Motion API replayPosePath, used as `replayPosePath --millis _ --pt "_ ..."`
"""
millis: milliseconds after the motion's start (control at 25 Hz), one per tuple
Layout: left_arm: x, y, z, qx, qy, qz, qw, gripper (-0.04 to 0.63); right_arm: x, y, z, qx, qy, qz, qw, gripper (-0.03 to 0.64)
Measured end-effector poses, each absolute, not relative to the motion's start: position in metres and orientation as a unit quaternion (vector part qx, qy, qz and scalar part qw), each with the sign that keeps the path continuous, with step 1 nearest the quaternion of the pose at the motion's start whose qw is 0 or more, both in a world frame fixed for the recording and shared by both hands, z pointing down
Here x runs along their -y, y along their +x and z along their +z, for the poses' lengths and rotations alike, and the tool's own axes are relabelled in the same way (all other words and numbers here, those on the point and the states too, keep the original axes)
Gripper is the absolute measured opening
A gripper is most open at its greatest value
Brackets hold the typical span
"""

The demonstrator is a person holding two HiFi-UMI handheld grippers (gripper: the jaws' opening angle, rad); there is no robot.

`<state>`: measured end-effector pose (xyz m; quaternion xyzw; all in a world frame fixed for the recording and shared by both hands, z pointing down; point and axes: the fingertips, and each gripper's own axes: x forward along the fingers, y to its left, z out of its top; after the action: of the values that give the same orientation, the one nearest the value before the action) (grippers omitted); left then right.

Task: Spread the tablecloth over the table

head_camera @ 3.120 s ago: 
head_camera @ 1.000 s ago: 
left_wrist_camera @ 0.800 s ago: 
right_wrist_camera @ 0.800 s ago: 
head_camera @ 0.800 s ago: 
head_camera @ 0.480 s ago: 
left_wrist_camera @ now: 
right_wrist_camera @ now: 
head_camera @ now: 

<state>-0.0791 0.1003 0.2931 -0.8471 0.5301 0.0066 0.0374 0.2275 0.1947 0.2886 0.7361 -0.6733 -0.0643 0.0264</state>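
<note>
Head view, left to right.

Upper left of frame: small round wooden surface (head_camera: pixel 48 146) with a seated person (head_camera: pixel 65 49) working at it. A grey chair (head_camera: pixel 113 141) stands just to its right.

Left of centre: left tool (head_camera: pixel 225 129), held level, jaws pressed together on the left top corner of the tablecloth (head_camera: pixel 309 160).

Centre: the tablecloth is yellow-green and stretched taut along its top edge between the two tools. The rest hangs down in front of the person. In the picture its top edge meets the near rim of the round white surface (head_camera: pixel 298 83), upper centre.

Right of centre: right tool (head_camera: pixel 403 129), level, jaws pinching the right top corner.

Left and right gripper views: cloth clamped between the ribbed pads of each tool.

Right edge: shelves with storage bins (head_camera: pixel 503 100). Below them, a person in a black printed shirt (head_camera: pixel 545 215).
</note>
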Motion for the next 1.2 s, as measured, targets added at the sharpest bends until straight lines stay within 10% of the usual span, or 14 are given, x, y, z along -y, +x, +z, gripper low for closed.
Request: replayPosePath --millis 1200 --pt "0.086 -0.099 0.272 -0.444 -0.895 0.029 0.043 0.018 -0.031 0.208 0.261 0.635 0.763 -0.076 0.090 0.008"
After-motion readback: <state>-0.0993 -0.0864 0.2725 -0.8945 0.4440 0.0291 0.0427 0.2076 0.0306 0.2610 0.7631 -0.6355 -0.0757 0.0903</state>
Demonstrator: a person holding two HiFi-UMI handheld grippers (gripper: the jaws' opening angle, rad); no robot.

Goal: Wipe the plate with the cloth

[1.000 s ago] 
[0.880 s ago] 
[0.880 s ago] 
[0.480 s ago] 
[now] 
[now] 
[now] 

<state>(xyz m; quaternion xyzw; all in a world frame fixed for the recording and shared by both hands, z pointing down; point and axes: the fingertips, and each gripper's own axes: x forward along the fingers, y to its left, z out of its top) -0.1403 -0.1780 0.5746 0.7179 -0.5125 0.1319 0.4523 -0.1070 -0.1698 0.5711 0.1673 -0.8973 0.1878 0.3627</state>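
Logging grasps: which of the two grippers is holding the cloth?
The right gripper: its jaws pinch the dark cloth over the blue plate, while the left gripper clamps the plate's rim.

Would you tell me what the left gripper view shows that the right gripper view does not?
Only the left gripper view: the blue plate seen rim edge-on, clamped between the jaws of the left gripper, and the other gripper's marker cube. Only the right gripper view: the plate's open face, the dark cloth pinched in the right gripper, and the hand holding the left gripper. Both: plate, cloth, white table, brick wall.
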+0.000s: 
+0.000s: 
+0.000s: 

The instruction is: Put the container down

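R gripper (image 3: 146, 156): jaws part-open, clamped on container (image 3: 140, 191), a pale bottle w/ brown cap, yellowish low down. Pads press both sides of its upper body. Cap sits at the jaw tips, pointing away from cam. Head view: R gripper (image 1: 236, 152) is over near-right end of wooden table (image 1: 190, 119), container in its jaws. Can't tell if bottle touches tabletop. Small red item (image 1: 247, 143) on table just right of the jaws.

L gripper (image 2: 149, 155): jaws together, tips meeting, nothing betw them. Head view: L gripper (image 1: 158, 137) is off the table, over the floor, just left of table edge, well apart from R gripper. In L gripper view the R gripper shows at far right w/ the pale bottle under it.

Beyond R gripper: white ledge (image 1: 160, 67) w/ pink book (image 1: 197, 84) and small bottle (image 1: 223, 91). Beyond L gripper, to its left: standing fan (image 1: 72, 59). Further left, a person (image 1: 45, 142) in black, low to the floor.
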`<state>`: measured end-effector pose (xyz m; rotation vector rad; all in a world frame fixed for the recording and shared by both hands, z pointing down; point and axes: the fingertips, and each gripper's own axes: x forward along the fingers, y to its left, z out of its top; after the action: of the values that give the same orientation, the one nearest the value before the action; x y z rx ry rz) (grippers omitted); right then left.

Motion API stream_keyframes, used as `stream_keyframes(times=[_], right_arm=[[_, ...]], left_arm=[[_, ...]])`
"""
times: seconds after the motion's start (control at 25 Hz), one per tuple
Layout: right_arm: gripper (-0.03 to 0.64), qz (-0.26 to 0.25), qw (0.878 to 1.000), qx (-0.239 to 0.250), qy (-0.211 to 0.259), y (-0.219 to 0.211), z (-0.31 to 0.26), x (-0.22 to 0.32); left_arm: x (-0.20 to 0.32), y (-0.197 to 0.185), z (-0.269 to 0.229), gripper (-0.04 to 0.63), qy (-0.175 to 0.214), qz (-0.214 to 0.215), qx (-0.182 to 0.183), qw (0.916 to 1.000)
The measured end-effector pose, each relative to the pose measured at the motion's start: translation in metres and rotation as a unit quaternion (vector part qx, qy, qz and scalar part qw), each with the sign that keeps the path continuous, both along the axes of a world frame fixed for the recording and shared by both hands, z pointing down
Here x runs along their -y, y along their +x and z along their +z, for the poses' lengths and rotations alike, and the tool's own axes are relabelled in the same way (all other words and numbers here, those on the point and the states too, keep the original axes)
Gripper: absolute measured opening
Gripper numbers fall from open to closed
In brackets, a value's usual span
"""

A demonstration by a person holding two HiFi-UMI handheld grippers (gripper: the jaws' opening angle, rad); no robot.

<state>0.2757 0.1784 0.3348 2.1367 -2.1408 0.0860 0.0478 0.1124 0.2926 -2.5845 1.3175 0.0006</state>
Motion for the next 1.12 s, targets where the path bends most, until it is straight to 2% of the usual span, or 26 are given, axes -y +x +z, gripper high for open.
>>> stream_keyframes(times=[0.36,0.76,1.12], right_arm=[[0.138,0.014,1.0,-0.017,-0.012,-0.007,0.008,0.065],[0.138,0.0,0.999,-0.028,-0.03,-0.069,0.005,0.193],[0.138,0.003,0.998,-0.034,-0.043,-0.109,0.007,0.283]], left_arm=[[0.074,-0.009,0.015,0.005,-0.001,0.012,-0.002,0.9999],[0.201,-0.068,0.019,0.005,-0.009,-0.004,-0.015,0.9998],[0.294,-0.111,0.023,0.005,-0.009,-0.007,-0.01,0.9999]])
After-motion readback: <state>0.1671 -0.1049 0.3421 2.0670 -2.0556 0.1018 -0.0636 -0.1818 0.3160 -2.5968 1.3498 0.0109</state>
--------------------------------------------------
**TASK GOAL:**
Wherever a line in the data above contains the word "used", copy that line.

**PROBLEM SOLUTION:**
Motion API replayPosePath, used as `replayPosePath --millis _ --pt "_ ..."`
Motion API stream_keyframes, used as `stream_keyframes(times=[_], right_arm=[[_, ...]], left_arm=[[_, ...]])`

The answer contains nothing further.